Interesting, do you know what the dependency was? Would definitely like to fix that, the site is still relatively new so have been working out the kinks!
The error message didn’t say and I can’t get it to reproduce any more. I was (and am) using Firefox for Android, if that helps at all.
That does! I think I’ll add some basic error reporting, I didn’t want to include a full framework like Sentry (they seem to track a lot of info and are pretty huge, and I wanted the site to be as minimal and non-invasive as possible) but adding an extra error handling route will be a breeze, so I can get some indicator of folks hitting client side errors.
You know what, I think this may have been an update I made rolling out, the previous scripts/deps would have failed to load but the app may have been cached (Cloudflare has a fairly long caching period on the free plan I’ve found) so it was attempting to load them asynchronously and failing. Definitely something I’ll be more mindful of when making updates!
Cool, happy to help!
Always miss not seeing ExtJS not being in these lists. It was quite prevalent in that mid to late ’00s period and still has a foothold in some companies.
The other thing that always stands out to me with this general view of web is that somehow html/js are good goal. By this I mean that in native apps we don’t talk about primitives (drawing pixels directly) but in web we’re still obsessed with primitives.
Yeah - the bigger UI toolkits on top of jQuery - JQueryUI, Mootools, etc were in the “before times”.
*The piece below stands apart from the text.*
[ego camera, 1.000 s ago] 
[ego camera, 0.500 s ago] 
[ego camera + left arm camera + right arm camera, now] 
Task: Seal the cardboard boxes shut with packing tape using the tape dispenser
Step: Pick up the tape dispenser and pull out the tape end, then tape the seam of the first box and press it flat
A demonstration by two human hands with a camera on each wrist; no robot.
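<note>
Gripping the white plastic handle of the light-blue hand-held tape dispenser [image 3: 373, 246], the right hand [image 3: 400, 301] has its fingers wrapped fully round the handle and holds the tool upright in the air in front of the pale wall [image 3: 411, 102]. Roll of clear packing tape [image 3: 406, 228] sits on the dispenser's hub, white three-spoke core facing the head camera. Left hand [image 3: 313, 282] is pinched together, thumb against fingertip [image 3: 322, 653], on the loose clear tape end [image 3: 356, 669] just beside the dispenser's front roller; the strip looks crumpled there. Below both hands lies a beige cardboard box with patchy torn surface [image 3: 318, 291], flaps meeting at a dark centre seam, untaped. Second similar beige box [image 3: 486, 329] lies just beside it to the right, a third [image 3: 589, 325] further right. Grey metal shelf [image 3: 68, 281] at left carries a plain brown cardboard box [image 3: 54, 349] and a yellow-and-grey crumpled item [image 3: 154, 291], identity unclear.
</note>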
I built a thing with jQuery UI. It is a regret, of sorts, because I wouldn’t be surprised if that thing still exists with more or less exactly the same UI I built only two years into my career, now fully a decade ago. While I know what people mean when they talk about it being a framework, it sat in a really, really different spot than the stuff we describe as “frameworks” these days: a curated bucket of interactions and widgets is the kind of thing we build on top of those frameworks.
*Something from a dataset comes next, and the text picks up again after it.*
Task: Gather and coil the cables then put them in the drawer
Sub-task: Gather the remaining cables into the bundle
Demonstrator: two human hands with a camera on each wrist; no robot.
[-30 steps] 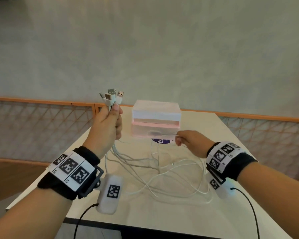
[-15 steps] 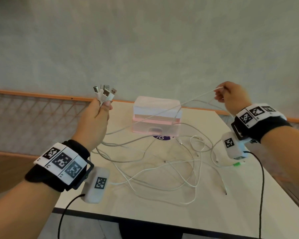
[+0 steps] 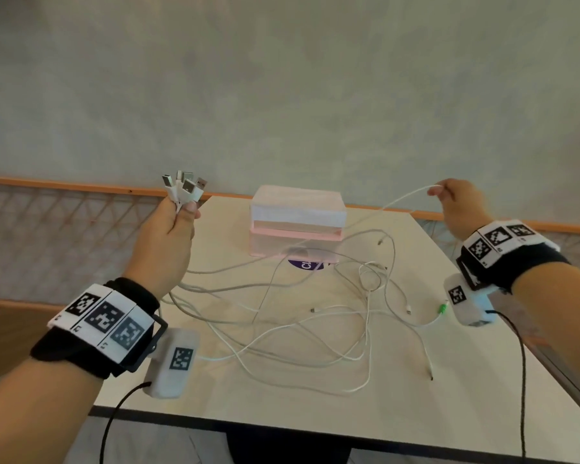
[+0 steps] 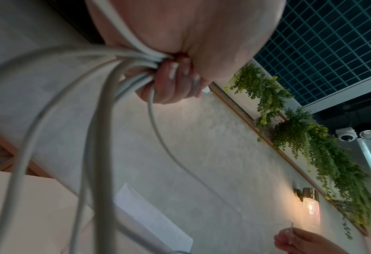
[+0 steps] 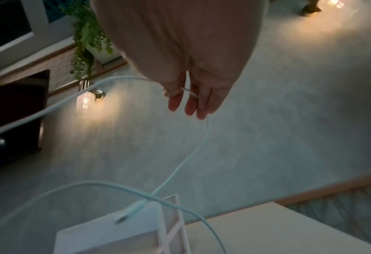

In some sense, this is just a nomenclature problem: no one ever agrees on what is a “library” vs. a “framework.” The “I call you vs. you call me” distinction is clever and has something to it… but React, for example, 100% calls the components you provide while also regularly being described as a “view library, not a framework”. In some sense the best we can do is define how we’re using the terms, using them in idiomatic ways where possible but also being clear about where we’re saying something slightly different, and hope for the best.